Aber vielleicht überlegst du es Dir ja, werter Landeshauptmann von Burgenland, und besinnst Dich auf jene Werte, mit denen Du eigentlich aufgewachsen sein solltest!

Mit besten Grüßen
Peter Wagner

Jellasitz-Kommentar:

EBERAU ist ÜBERALL
Sonst noch Fragen?
Ja. Da wäre zum Beispiel, wieso eine Ministerin Angst haben muss, ein wichtiges und notwendiges Projekt nicht umsetzen zu können, wenn die Medien und die Öffentlichkeit zu früh davon erfahren. Wohin entwickelt sich da unsere Demokratie?
Wie ist es in einem Rechtsstaat möglich, dass ein Landeshauptmann anordnet, dass ein Bescheid einer Behörde erster Instanz sofort als ungültig zu erklären ist?
Wie ist es möglich, dass die Raumplanungsbehörde über Befehl die Rückwidmung einer von ihr selbst getroffenen Entscheidung vornimmt.
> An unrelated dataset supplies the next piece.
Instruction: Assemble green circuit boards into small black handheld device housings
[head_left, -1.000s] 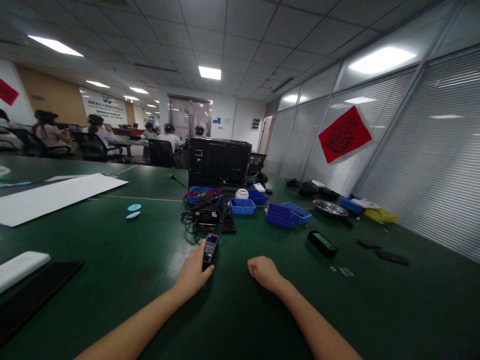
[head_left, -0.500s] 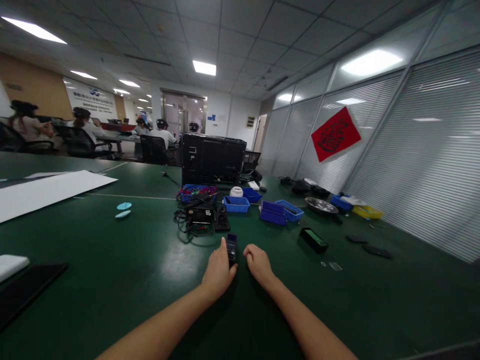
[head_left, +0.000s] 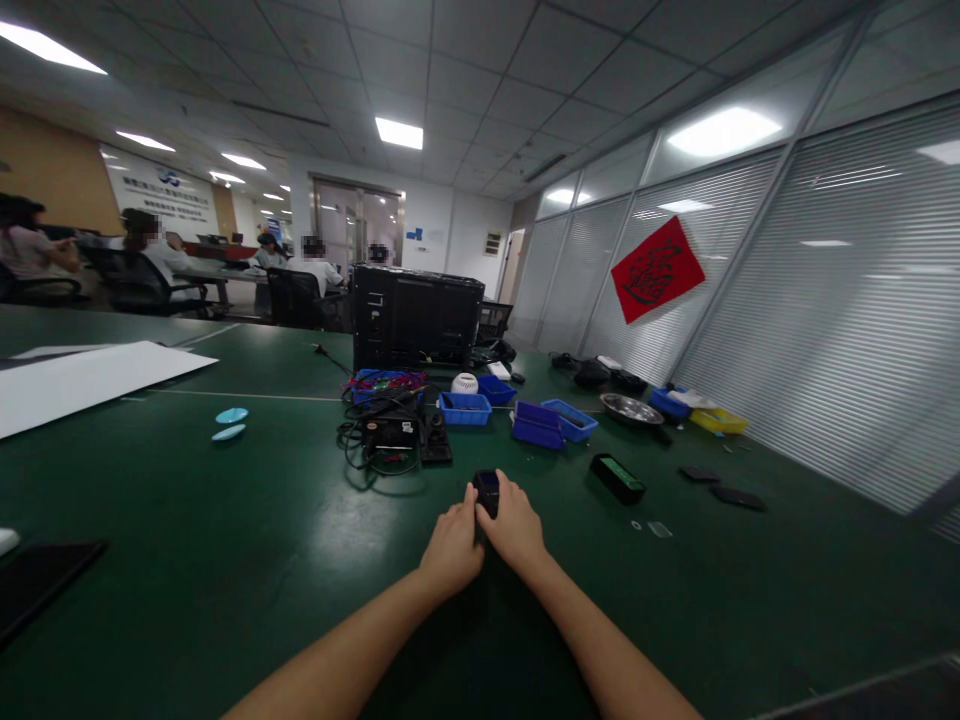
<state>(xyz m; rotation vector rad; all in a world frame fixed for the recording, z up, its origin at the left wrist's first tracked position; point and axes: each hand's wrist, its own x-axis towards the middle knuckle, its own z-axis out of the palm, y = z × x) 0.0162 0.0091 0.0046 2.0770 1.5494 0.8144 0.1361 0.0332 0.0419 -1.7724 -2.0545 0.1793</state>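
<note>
A black handheld device (head_left: 487, 483) with a small dark screen at its top end is between my two hands. My left hand (head_left: 453, 548) grips it from the left, the thumb along its side. My right hand (head_left: 517, 526) has closed on its right side, fingers by the screen end. Most of the body and its buttons are covered by my fingers. Just beyond it lie a black box with tangled cables (head_left: 391, 432) and a small black stand-like part (head_left: 436, 440).
On the green table (head_left: 300, 620) are blue trays (head_left: 464, 410), a baseball (head_left: 465, 384), a steel bowl (head_left: 631, 410) and a black case with a green panel (head_left: 617, 478). A large black appliance (head_left: 417, 318) stands behind. Light-blue discs (head_left: 231, 416) and white sheets (head_left: 97, 385) lie left.
My left hand has carried the device rightward to the middle. The right hand, earlier a loose fist apart from it, now holds its right side. The view has turned slightly right.
</note>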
Wurde da schlampig recherchiert, sitzen dort nur Befehlsempfänger und wer zahlt die Kosten der Grundstücksentwertung?
Müssen auch andere jetzt befürchten, dass ein Baubescheid, eine Baulandwidmung, die den Mächtigen plötzlich nicht mehr passt, ohne Umstände für ungültig erklärt wird?
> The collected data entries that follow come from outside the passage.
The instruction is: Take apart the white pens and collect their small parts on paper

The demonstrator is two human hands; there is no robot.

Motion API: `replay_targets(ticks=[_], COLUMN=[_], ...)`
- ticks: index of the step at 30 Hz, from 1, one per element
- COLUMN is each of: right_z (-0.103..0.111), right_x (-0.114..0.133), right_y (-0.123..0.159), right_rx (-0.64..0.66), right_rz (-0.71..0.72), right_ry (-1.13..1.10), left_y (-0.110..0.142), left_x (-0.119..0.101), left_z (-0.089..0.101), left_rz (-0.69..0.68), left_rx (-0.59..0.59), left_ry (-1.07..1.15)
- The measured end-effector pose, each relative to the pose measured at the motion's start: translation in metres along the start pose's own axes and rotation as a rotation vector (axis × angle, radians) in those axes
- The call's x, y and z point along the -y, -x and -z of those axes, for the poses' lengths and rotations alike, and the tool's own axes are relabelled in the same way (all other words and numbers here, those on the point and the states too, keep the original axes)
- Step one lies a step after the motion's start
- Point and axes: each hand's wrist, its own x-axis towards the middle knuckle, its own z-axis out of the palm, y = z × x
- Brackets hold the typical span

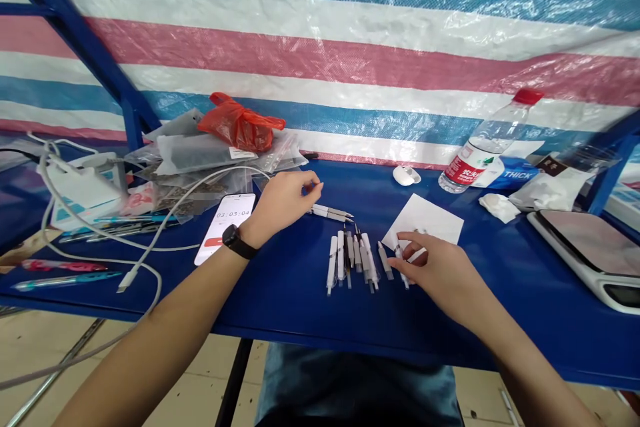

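Observation:
My right hand (443,270) has its thumb and forefinger closed around a white pen barrel (399,250) at the lower left corner of a white paper sheet (417,213). Just left of it lies a short grey-white pen part (385,260). Beside that, several white and clear pen parts (341,257) are lined up roughly parallel on the blue table (295,300). My left hand (280,207), a black watch on its wrist, hovers with curled fingers and nothing visible in them. Right by it lie assembled-looking white pens (331,213), their left ends partly covered by the hand.
A phone showing a timer (227,223) lies under the left forearm. White cables (155,240), colored pens (65,280), plastic bags (200,153) and a red bag (240,123) occupy the left. At right are an earbud case (406,175), a water bottle (480,147) and a scale (590,240).

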Motion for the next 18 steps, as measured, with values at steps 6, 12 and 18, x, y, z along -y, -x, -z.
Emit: replay_targets(ticks=[6, 12, 18], right_z=[-0.002, -0.005, -0.011], right_x=[0.006, 0.003, -0.004], right_y=[0.003, 0.008, 0.011], right_rx=[0.014, -0.008, -0.034], right_rz=[-0.087, -0.094, -0.036], right_ry=[-0.048, -0.117, -0.143], left_y=[0.007, 0.008, 0.009], left_x=[0.008, 0.007, 0.008], left_z=[0.001, 0.007, 0.005], left_rz=[-0.016, -0.016, -0.019], left_rx=[0.088, 0.170, 0.203], left_ry=[-0.100, -0.148, -0.206])
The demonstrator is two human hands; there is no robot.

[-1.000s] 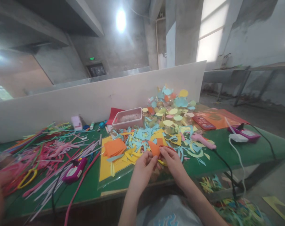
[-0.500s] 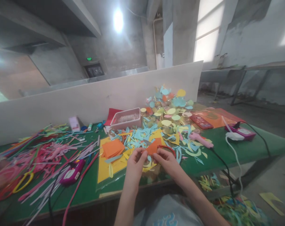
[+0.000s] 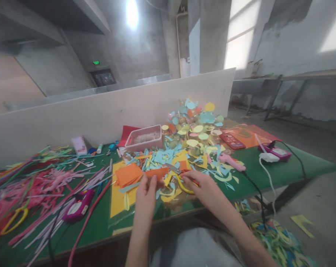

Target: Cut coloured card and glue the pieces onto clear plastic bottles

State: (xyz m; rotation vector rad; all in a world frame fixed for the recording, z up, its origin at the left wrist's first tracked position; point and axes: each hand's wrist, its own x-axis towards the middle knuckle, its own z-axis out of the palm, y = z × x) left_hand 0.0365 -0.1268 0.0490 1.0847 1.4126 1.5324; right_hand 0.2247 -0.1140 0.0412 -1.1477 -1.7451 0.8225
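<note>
1. Gripping a piece of orange paper point(image 3: 159, 172), the left hand point(image 3: 146, 189) has its fingers closed at the near edge.
2. The right hand point(image 3: 201, 185) is closed about the handles of a pair of scissors point(image 3: 174, 169); the exact finger placement is partly hidden.
3. Change noted: the two hands, close together on the paper half a second ago, now stand apart. The paper is in the left hand alone and shows a narrower face, possibly folded.
4. Bearing on the work, as a judgement: support and tool are now divided between the hands, and the blades lie at 3 o'clock from the paper, near its end. Whether they touch it cannot be told.
5. Surroundings, clock positions taken from the held paper: a stack of orange sheets point(image 3: 127, 174) at 9 o'clock, partly over a yellow sheet point(image 3: 116, 202); a pink box point(image 3: 145, 144) at 11; blue scraps point(image 3: 168, 154) at 1; a pile topped with round paper pieces point(image 3: 198, 128) at 2; a pink glue gun point(image 3: 231, 162) at 3.
6. All rest on the green bench point(image 3: 101, 222).
</note>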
Wie kann in einem Land Demokratie und Recht von zwei Funktionsträgern außer Kraft gesetzt werden, ohne dass es einen breiten Aufschrei von Juristen und Demokraten gibt?
Wie ist es möglich, dass sich Bürgermeister, egal welcher Partei, eine solche Vorgangsweise gefallen lassen und keine Solidarität zeigen?
Ist das Burgenland ohne mein Wissen zur Teilrepublick von Albanien erklärt worden?
Man kann bei Eberau dafür oder dagegen sein. Das ist eine Frage des persönlichen oder politischen Standpunktes. Aber bei Grundsatzfragen des Rechtstaates, der Demokratie und der Menschlichkeit sollten wir uns alle einig sein.
Übrigens: 1956 hat das Burgenland über 150.000 Asylanten ( damals hießen sie noch Flüchtlinge ) aufgenommen, betreut und tausende im Land behalten. Ist die Welt untergegangen oder hat es dem Burgenland geschadet?
Und die letzten Fragen: gibt es die christlichen Kirchen noch? Ist da jemand?
Gerhard Jellasitz, Landeshauptmannstellvertreter a.D., Bgld.